Mbak Ida dan yang lain pun sepertinya sama denganku. Kaget dengan jawaban Aidah.

"Bukan berarti--" Kalimat Mbak Ida terputus saat anaknya, si pengantin ; Zainab, masuk sambil berucap dengan nyaring.

"Iiih, kebetulan! Aku mau bagi hadiah ini buat Eyang sama para bibi dan paman tersayaaang!"

"Ibuuu ...." Tiba-tiba Rizki terbangun, otomatis Aidah langsung pamit. Sedangkan aku, hanya bisa duduk diam lalu menunduk sambil memijit pelipis pelan.

Sepertinya, setelah ini akan ada yang perang dingin.

***

Setelah selesai berbagi hadiah, Zainab kembali ke rumahnya sendiri.

Masih sambil duduk aku terpaku melihat hadiah yang diberikan keponakanku itu. Ya, aku kebagian, tapi tidak dengan istri dan anakku. Padahal, yang lain kebagian semua.

Kenapa? Ada apa sebenarnya?

Kuputuskan untuk beranjak menuju kamar, tak mempedulikan ajakan iparku, Bang Sopyan, suami Mbak Laksmi yang mengajakku untuk melihat hiburan malam. Wayang kulit.

"Aidah, sudah tidur?" tanyaku di sela kegelapan ruangan kamar depan ini.

"Rizki?" panggilku. Tak ada sahutan. Aku memicingkan mata, lalu dengan segera menekan stop kontak.

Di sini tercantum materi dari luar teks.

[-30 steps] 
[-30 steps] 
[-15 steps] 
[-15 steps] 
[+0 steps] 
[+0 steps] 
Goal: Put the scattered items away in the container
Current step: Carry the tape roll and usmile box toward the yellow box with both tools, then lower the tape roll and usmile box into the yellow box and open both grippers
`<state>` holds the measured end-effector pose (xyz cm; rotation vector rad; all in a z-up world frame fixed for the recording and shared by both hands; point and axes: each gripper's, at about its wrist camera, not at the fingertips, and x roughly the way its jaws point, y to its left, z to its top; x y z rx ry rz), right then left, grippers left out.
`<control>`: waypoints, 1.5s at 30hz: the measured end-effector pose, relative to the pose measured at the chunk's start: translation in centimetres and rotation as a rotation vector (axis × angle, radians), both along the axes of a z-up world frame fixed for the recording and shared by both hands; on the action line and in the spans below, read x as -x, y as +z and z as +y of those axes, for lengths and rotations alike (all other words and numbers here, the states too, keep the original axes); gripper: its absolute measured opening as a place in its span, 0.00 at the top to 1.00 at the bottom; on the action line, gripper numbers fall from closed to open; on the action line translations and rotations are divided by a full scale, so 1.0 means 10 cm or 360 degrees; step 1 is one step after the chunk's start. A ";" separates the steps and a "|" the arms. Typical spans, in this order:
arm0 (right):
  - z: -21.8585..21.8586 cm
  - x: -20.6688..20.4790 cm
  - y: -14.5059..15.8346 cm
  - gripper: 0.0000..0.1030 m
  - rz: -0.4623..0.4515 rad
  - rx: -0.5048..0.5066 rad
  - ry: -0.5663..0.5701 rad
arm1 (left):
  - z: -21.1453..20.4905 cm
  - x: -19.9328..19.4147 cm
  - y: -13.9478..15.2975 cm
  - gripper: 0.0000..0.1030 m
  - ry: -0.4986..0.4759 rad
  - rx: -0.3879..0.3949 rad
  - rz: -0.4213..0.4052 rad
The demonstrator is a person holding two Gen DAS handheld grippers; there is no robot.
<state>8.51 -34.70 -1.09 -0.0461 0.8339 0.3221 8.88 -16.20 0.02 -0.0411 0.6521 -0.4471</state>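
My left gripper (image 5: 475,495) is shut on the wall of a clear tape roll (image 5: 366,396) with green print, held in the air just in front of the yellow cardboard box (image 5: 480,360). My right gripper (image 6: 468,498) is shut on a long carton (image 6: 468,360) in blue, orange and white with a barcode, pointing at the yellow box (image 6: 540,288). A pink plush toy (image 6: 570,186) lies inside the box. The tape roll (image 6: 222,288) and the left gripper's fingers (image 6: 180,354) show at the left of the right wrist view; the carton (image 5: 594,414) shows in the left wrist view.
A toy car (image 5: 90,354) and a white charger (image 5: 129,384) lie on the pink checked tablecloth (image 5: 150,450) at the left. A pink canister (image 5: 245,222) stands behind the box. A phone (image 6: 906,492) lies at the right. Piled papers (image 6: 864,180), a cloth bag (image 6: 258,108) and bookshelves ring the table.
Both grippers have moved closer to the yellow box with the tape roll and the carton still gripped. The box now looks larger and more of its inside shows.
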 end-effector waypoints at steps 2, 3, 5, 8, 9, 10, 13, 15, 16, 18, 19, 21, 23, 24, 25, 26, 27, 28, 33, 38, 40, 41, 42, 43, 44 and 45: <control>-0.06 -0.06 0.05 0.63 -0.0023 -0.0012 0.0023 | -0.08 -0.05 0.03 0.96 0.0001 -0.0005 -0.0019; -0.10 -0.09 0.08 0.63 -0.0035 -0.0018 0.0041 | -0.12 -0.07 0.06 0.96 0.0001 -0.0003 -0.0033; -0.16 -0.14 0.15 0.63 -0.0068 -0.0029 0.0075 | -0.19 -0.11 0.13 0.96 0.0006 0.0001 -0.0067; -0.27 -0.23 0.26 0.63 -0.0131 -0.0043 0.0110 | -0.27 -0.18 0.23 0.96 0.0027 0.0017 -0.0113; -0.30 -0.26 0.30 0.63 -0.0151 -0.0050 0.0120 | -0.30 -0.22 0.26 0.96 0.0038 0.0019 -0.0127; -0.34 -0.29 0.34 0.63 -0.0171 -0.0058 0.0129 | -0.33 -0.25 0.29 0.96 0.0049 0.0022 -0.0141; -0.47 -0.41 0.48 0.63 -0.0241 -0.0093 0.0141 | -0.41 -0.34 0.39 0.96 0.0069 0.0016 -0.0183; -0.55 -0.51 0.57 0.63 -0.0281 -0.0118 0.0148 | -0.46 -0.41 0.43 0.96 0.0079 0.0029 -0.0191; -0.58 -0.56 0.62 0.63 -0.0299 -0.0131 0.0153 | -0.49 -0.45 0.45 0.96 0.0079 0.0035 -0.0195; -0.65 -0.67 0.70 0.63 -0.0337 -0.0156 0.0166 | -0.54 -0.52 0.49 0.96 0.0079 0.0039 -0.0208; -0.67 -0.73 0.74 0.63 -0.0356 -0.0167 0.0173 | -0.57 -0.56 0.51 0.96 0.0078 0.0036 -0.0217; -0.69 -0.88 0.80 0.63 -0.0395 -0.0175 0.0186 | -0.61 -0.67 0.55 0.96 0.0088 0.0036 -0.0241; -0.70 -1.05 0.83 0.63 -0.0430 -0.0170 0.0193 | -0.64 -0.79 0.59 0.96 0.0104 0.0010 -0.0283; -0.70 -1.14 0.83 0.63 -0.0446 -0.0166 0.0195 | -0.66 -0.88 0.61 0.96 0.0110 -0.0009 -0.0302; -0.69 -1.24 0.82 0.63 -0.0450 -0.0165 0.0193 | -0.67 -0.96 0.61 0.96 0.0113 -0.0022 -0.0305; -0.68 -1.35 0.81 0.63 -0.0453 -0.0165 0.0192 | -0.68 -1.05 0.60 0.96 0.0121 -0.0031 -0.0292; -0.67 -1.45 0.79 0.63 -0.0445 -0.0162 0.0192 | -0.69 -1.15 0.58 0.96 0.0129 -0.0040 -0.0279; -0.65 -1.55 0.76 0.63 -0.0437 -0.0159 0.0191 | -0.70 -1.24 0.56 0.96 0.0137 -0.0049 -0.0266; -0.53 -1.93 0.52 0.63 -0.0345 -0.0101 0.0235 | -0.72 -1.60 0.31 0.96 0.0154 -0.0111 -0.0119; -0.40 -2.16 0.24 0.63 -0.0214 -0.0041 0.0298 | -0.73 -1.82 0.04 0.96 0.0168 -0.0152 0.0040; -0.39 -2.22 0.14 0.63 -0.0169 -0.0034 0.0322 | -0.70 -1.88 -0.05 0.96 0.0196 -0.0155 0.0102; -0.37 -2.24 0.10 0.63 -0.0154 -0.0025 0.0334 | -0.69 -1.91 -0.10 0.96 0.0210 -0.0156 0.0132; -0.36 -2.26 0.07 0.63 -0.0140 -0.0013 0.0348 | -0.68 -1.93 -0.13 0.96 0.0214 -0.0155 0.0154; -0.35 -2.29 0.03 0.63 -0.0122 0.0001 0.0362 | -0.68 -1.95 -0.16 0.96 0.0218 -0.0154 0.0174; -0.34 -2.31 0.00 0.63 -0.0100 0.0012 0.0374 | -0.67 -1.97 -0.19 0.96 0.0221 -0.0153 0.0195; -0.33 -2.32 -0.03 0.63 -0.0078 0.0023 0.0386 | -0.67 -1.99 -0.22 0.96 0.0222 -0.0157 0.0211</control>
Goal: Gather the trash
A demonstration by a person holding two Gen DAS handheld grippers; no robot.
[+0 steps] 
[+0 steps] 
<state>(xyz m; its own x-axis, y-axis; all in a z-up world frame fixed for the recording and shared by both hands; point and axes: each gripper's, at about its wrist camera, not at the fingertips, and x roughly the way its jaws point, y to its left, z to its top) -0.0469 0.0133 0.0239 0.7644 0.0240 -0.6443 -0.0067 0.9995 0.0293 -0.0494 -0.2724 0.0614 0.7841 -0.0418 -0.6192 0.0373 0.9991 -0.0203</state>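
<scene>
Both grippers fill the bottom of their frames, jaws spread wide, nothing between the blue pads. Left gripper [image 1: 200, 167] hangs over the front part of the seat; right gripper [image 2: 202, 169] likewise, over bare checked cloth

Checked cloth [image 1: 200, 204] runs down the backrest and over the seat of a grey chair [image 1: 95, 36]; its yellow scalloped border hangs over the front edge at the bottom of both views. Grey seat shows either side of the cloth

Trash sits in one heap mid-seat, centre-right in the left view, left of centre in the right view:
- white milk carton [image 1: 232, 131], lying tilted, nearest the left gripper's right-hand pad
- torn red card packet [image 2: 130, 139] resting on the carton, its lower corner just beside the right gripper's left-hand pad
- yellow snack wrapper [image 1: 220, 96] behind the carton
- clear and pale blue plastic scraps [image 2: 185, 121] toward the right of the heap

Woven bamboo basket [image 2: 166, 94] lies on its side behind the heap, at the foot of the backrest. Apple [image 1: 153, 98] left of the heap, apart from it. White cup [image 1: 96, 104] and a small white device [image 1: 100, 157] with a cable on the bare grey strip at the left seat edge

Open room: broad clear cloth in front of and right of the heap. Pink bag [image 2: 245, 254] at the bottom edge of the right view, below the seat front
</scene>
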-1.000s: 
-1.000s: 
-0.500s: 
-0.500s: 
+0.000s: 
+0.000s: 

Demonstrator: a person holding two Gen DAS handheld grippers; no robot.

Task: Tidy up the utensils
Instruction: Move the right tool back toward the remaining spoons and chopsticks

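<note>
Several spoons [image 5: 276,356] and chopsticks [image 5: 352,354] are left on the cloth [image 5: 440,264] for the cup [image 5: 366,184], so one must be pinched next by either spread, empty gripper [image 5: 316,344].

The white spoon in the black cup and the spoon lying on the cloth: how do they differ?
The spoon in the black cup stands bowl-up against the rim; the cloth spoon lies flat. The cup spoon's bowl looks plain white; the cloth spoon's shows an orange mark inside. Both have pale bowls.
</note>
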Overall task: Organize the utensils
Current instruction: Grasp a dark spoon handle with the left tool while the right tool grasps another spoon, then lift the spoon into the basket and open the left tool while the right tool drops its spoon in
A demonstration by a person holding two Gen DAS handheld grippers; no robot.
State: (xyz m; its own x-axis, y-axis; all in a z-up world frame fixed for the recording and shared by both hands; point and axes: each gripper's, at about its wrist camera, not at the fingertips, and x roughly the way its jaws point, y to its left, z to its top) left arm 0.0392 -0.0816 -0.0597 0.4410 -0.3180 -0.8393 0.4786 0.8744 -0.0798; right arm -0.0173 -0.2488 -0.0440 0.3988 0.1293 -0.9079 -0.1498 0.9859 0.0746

Lampu langsung menerangi ruangan, tapi aku terkejut saat melihat isi kamar kosong, bahkan tak kutemukan tas dan barang-barang istri juga anakku.

"Aidah? Rizki?" Aku memanggil-manggil mereka, lalu ke luar kamar. Mencari ke sudut-sudut ruangan, walau masih tak kutemukan.

Tak ada yang bertanya kenapa aku memanggil Aidah dan Rizki, karena semua orang sudah sibuk dengan pembukaan wayang kulit di depan sana.

"Mbak, lihat Aidah sama Rizki?" tanyaku pada Mbak Ratih saat kaki ini mulai melangkah ke luar rumah.

"Nggak, Mas Alman. Mungkin lagi di depan nonton wayang." Aku terdiam, mungkin saja benar apa kata Mbak Ratih. Tapi, kenapa barang-barang mereka tak ada di kamar?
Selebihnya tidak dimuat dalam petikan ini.